On Tue, Aug 23, 2016 at 11:26:33AM +1000, Nicholas Piggin wrote:
> On Fri, 19 Aug 2016 14:34:02 -0700
> mcgrof@xxxxxxxxxx wrote:
> > +/**
> > + * DOC: Standard ELF section use in Linux
> > + *
> > + * Linux makes use of the standard ELF sections, this sections documents
> > + * these.
> > + */
> > +
> > +/**
> > + * DOC: SECTION_RODATA
> > + *
> > + * Macro name for code which must be protected from write access, read only
> > + * data.
> > + */
> > +#define SECTION_RODATA                     .rodata
> 
> These, for example. The exact name of the section is important in linker
> scripts and asm, so I can't see the benefit of hiding it. I could be
> missing the bigger picture.

There's two goals by using a macro for these core names. One is to allow us
to easily aggregate documentation in central place for each, the second is
to then provide more easily grep'able helpers so we can use them when devising
extensions or using them in extensions which further customize the sections
in the kernel.

> > +/**
> > + * DOC: SECTION_TEXT
> > + *
> > + * Macro name used to annotate code (functions) used during regular
> > + * kernel run time. This is combined with `SECTION_RODATA`, only this
> > + * section also allows for execution.
> > + *
> > + */
> > +#define SECTION_TEXT                       .text
> 
> I can't see how these comments are right. .rodata doesn't seem like it
> should be combined with .text, and is not currently on powerpc. I think
> it's for data, not code.

On x86 and powerpc .rodata follows .text. On power currently the comment
above in .rodata is:

/* Text, read only data and other permanent read-only sections */

When this was introduced however read commit 14cf11af6cf60 ("powerpc: Merge
enough to start building in arch/powerpc.")

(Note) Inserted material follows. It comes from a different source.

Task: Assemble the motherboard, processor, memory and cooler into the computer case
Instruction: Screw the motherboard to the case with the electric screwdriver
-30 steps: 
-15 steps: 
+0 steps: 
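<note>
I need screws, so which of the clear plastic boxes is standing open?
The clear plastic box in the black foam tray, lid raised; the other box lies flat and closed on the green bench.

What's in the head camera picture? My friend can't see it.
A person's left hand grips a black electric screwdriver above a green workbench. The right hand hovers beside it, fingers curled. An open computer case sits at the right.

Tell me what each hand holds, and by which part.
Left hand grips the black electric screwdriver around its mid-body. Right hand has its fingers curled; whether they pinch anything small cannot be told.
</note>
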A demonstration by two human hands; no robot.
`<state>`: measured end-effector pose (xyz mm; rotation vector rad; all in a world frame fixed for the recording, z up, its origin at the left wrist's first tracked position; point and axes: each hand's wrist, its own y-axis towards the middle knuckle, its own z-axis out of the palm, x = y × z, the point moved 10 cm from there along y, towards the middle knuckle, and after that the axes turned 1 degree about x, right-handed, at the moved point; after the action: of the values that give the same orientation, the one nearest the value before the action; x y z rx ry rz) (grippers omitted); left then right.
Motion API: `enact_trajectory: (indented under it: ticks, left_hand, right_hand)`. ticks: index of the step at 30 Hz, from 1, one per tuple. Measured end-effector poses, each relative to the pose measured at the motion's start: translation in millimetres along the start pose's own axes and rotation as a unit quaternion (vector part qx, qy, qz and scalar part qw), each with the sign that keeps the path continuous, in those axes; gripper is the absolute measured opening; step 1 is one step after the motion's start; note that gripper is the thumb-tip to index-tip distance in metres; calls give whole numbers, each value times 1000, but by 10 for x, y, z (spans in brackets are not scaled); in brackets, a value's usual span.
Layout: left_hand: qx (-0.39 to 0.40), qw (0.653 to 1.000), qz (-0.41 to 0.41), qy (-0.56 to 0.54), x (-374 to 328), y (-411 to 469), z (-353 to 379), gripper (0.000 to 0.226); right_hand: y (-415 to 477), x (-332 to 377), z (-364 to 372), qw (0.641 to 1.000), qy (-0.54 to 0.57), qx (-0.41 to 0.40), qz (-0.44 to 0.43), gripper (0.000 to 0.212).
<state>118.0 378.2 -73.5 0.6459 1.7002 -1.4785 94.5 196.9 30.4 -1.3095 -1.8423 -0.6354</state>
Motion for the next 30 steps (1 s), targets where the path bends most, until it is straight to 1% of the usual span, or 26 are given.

/* Read-only sections, merged into text segment: */

The format and style of putting rodata after text is kept from the older
commits.

This begs the question. What the hell is this thing talking about?

On Linux this is done via mark_rodata_ro() on init/main.c when 
CONFIG_DEBUG_RODATA
on architectures that support it. Architectures that implement this typically 
use
issues set_memory_ro() -- on x86 a start address used is PFN_ALIGN(_text) with
an end address of &__end_rodata_hpage_align.

When architectures do not have CONFIG_DEBUG_RODATA() you end up with:

static inline void mark_readonly(void)                                          
{                                                                               
        pr_warn("This architecture does not have kernel memory protection.\n"); 
}

So -- I should I clarify then in Linux we strive to have helpers adjust text and
rodata set to ro with memory protection implemented via mark_readonly(). 
Architectures
that do not support memory protection will lack a mark_readonly() 
implementation.

For now I figured a less controversial introduction to the documentation as
bland as it was above in my original patch would suffice, we can then expand on
it with something like the above. Thoughts?

> > +/*
> > + * These section _ALL() helpers are for use on linker scripts and helpers
> > + */
> > +#define SECTION_ALL(__section)                                             
> > \
> > +   __section##.*
> 
> This is another example. We know what .text.* does in the linker scripts
> -- it's self documenting. But SECTION_ALL(.text)? I'm not sure that's an
> improvement. Actually I saw it in the linker script changes and had to
> come find the definition because I was a bit mislead:
> 
> SECTION_ALL(.text)
> 
> Initially I would expect this to be
> 
> .text*
> 
> Not
> 
> .text.*
> 
> The latter does not grab the .text section!

Its not intended to grab .text but rather its for helpers that provide 
customizations
based on a core section as base, in this case given your example it would be 
used by
section ranges and linker tables for .text. Both section ranges and linker 
tables
use postfix .something for their customizations. The SECTION_ALL() macro then is
a helper for customizations on a core section.

If the name is misleading would SECTION_CORE_ALL() be better with some 
documentation
explaining this and the above goal ?

> > +/*
> > + * As per gcc's documentation a common asm separator is a new line followed
> > + * by tab [0], it however seems possible to also just use a newline as its
> > + * the most commonly empirically observed semantic and folks seem to agree
> > + * this even works on S390. In case your architecture disagrees you may
> > + * override this and define your own and keep the rest of the macros.
> > + *
> > + * [0] https://gcc.gnu.org/onlinedocs/gcc/Basic-Asm.html#Basic-Asm
> > + */
> > +# ifndef ASM_CMD_SEP
> > +#  define ASM_CMD_SEP      "\n"
> > +# endif
> 
> This does not seem like it belongs here. The name is fairly ugly too.

Help me bikeshed, any name suggestions?

> I guess something might be needed like this when dealing with generic
> as directives common to all architectures, though.

Indeed, it actually seems we don't have much in this area, so this is small
baby step in that direction.

> I would say include/asm-generic/asm.h should be a better place.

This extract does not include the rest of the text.